↓↓↓

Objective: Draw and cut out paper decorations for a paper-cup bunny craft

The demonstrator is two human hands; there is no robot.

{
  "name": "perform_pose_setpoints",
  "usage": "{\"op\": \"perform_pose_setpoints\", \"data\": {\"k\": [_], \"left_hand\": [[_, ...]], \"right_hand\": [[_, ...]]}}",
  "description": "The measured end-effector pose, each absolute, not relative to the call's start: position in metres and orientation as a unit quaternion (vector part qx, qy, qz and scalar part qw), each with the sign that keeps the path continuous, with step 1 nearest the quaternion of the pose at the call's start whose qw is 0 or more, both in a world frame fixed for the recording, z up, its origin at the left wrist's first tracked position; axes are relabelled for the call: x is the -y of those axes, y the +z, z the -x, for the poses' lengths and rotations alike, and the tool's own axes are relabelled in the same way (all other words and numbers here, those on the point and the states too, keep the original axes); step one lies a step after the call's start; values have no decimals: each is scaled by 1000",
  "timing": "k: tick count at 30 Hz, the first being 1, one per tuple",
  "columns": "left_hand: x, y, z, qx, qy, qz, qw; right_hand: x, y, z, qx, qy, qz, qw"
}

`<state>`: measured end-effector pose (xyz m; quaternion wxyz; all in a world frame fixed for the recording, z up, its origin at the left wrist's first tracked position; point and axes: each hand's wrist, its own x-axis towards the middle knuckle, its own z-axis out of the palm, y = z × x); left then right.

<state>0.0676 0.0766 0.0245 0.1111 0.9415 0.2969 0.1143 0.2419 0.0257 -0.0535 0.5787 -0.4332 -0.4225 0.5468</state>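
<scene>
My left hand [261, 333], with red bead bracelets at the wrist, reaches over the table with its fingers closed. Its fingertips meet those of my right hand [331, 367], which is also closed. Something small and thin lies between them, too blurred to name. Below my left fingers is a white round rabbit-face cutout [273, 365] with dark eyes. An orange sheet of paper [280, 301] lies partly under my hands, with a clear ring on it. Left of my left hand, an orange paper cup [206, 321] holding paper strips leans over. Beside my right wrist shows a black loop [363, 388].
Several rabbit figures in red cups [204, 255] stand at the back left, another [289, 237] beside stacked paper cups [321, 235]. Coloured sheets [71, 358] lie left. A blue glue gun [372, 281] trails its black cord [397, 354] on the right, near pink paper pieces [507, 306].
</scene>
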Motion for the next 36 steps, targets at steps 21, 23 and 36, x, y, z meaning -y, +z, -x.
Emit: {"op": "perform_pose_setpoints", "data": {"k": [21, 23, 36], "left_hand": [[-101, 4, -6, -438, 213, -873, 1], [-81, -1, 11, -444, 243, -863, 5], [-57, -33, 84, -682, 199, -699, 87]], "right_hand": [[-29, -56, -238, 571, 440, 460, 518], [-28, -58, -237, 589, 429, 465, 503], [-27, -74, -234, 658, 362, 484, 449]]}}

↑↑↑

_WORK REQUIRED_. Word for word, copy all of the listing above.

_EXERCISE OUTPUT_.
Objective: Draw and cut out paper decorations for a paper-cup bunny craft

The demonstrator is two human hands; there is no robot.

{
  "name": "perform_pose_setpoints",
  "usage": "{\"op\": \"perform_pose_setpoints\", \"data\": {\"k\": [_], \"left_hand\": [[_, ...]], \"right_hand\": [[_, ...]]}}",
  "description": "The measured end-effector pose, each absolute, not relative to the call's start: position in metres and orientation as a unit quaternion (vector part qx, qy, qz and scalar part qw), each with the sign that keeps the path continuous, with step 1 nearest the quaternion of the pose at the call's start whose qw is 0 or more, both in a world frame fixed for the recording, z up, its origin at the left wrist's first tracked position; axes are relabelled for the call: x is the -y of those axes, y the +z, z the -x, for the poses' lengths and rotations alike, and the tool's own axes are relabelled in the same way (all other words and numbers here, those on the point and the states too, keep the original axes); step one lies a step after the call's start; values have no decimals: each is scaled by 1000",
  "timing": "k: tick count at 30 Hz, the first being 1, one per tuple",
  "columns": "left_hand: x, y, z, qx, qy, qz, qw; right_hand: x, y, z, qx, qy, qz, qw"
}

`<state>`: measured end-effector pose (xyz m; quaternion wxyz; all in a world frame fixed for the recording, z up, its origin at the left wrist's first tracked position; point and axes: each hand's wrist, its own x-axis towards the middle knuckle, its own z-axis out of the palm, y = z × x); left then right.

<state>0.0676 0.0766 0.0245 0.1111 0.9415 0.2969 0.1143 0.2419 0.0257 -0.0535 0.5787 -0.4332 -0.4225 0.5468</state>
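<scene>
My left hand [261, 333], with red bead bracelets at the wrist, reaches over the table with its fingers closed. Its fingertips meet those of my right hand [331, 367], which is also closed. Something small and thin lies between them, too blurred to name. Below my left fingers is a white round rabbit-face cutout [273, 365] with dark eyes. An orange sheet of paper [280, 301] lies partly under my hands, with a clear ring on it. Left of my left hand, an orange paper cup [206, 321] holding paper strips leans over. Beside my right wrist shows a black loop [363, 388].
Several rabbit figures in red cups [204, 255] stand at the back left, another [289, 237] beside stacked paper cups [321, 235]. Coloured sheets [71, 358] lie left. A blue glue gun [372, 281] trails its black cord [397, 354] on the right, near pink paper pieces [507, 306].
</scene>
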Motion for the next 36 steps, targets at steps 21, 23 and 36, x, y, z meaning -y, +z, -x.
Emit: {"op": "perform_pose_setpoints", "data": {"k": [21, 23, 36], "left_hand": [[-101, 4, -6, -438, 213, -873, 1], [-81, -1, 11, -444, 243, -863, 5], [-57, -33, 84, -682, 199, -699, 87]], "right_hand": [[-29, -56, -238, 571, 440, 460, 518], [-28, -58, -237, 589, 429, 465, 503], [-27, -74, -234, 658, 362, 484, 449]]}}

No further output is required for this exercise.